Es geht bei der Mobilisierung für ein linkes Projekt nicht darum, mit verbalradikalen Heuschrecken-Parolen, die sich wechselseitig überbieten, durchs Land zu reisen. Es geht um neue Konzepte und Alternativen zur neoliberalen Politik und ihren Angeboten. Die Frage lautet in ihrer schlichtesten Formulierung: Wie wollen wir leben und zusammenleben – heute, morgen und übermorgen? „Wir brauchen den anderen Fortschritt, er kann mit Sicherheit keine Fortsetzung des bisherigen sein. Der andere Fortschritt, das ist gewiss auch die Vermehrung des materiellen Wohlstands – eines Wohlstands allerdings, der anders, gerechter in der Welt verteilt sein müsste; eines Wohlstands mit Maß und Vernunft, keines Wohlstands zum Wegwerfen und Neukaufen. Der andere Fortschritt aber ist vor allem Vermehrung der Qualität, nicht der Quantität: Qualität der Konsumgüter, Qualität der Bildung, Qualität der Kommunikation und ihrer Mittel. Qualität der Arbeit, Qualität der Umwelt, Qualität des Lebens.“

Das Pathos ist hoch und unüberhörbar, der herbe Sound etwas fremd. Das Zitat stammt von Oskar Lafontaine und ist zwanzig Jahre alt. Aber veraltet ist daran gar nichts. Linke Sozialdemokraten sollten allein aus Selbstachtung den Bruch mit ihrer Partei riskieren und statt sich ständig demütigen zu lassen, am Projekt einer Neuformulierung politischer Alternativen mitarbeiten. Dabei ginge es weder darum, utopische Ziele möglichst bunt auszumalen, noch darum, weitausgreifende Theorien zu entwerfen. Vielmehr sollten elementare Fragen, wie wir leben und zusammenleben wollen, zu politischen Konzepten mit mittlerer Reichweite gebündelt werden.

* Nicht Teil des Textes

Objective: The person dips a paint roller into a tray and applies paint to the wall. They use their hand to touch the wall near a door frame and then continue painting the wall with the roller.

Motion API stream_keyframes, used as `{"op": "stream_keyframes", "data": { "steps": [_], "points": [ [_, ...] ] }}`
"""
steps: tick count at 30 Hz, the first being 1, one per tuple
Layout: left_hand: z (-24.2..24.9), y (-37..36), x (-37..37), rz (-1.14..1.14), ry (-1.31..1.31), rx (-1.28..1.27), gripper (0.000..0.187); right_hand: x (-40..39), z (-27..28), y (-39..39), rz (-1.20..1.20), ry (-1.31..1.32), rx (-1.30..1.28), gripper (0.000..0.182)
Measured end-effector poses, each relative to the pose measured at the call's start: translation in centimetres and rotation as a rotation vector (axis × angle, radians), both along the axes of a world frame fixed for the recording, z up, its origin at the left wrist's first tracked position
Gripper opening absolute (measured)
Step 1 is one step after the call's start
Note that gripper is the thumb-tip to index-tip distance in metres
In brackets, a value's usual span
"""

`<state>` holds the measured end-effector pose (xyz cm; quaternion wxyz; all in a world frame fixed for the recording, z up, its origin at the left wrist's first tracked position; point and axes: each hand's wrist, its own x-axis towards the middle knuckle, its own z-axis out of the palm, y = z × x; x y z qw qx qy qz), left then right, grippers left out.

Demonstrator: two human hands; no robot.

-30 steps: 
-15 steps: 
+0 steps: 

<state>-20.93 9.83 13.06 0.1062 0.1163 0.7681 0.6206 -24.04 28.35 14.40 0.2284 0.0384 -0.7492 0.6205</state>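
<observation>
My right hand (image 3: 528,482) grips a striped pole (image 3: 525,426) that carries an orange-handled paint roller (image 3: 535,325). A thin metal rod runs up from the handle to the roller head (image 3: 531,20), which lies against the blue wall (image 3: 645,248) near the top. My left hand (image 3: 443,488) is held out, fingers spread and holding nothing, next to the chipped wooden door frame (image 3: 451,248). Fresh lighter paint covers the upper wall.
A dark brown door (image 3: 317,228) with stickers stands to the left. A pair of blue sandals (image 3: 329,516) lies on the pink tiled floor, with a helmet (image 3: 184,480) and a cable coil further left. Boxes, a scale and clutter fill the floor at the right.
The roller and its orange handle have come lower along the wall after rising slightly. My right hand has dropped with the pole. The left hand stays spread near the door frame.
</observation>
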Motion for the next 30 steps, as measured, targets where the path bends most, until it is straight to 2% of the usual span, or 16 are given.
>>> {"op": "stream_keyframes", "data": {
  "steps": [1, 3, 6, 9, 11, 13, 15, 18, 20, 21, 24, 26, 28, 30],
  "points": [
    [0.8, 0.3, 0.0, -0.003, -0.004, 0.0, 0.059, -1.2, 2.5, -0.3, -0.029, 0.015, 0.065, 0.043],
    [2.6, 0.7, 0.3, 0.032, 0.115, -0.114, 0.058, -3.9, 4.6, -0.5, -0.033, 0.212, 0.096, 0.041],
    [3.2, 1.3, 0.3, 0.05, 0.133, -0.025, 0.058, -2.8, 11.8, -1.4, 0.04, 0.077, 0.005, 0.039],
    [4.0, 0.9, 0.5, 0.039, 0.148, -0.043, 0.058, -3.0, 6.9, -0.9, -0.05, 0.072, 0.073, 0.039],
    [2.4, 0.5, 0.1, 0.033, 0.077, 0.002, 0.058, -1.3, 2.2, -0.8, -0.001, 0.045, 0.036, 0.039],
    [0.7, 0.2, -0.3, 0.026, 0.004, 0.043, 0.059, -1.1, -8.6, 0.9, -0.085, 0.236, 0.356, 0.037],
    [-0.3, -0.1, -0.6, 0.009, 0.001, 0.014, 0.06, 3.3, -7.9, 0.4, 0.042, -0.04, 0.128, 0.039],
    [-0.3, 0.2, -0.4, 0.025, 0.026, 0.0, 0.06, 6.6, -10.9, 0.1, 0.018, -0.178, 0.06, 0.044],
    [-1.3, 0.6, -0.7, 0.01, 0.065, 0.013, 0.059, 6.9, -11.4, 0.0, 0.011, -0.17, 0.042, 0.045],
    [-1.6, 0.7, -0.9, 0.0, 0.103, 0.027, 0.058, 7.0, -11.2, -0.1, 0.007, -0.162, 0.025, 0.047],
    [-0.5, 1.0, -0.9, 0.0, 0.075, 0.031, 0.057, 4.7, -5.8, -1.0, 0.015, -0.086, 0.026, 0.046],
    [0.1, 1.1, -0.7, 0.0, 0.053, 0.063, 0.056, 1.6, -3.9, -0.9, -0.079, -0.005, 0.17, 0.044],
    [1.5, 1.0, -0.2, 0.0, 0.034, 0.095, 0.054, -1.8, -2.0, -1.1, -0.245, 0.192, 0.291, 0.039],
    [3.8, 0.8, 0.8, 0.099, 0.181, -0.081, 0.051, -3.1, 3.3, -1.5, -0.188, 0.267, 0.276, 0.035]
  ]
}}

Was bedeutet Rücksicht auf die Begrenztheit natürlicher Ressourcen für unseren Rohstoff- und Energieverbrauch? Was bedeutet angesichts der Massenarbeitslosigkeit und der hilflosen neoliberalen Beschwörung von „Wachstum, Wachstum!“, „Arbeitsplätze, Arbeitsplätze!“ eine Um- und Neuverteilung der vorhandenen Arbeit, da Wachstum und Vollbeschäftigung nicht nur keine Ziele, sondern Alpträume geworden sind? Welche Alternativen gibt es zur herkömmlichen und nur sektoral erneuerten geschlechtsspezifischen Arbeitsteilung? Wie wird Chancengleichheit im Bildungswesen hergestellt? Wie sieht eine grundlegende Neu- und Umverteilung von Steuerlasten aus, und wie können Sozialsysteme so von der Lohnarbeit entkoppelt werden, dass sie stabil und gleichzeitig gerecht sind?

Damit sind skizzenhaft nur ein paar elementare und ältere Fragen formuliert, auf die die SPD wie die Grünen nicht nur keine Antworten haben, sondern die sie gar nicht mehr stellen. Oskar Lafontaine gründete 1985 sein Plädoyer für das Zusammengehen mit den Grünen u.a. auf die Hoffnung, von diesen gehe ein innovativer Schub aus für „eine neue Politik,“ die er damals „Ökosozialismus“ nannte und als Verbindung des Kampfes gegen die Ausbeutung von Menschen mit dem Kampf gegen Naturzerstörung verstand. Diese Hoffnung ist nachhaltig dementiert worden durch die Politik der rot-grünen Koalition. Sozialdemokraten, zumal linke, sollten Bilanz ziehen und sich verabschieden von einer Partei, der politische Phantasie ebenso abhanden gekommen ist wie der Sinn für soziale Gerechtigkeit.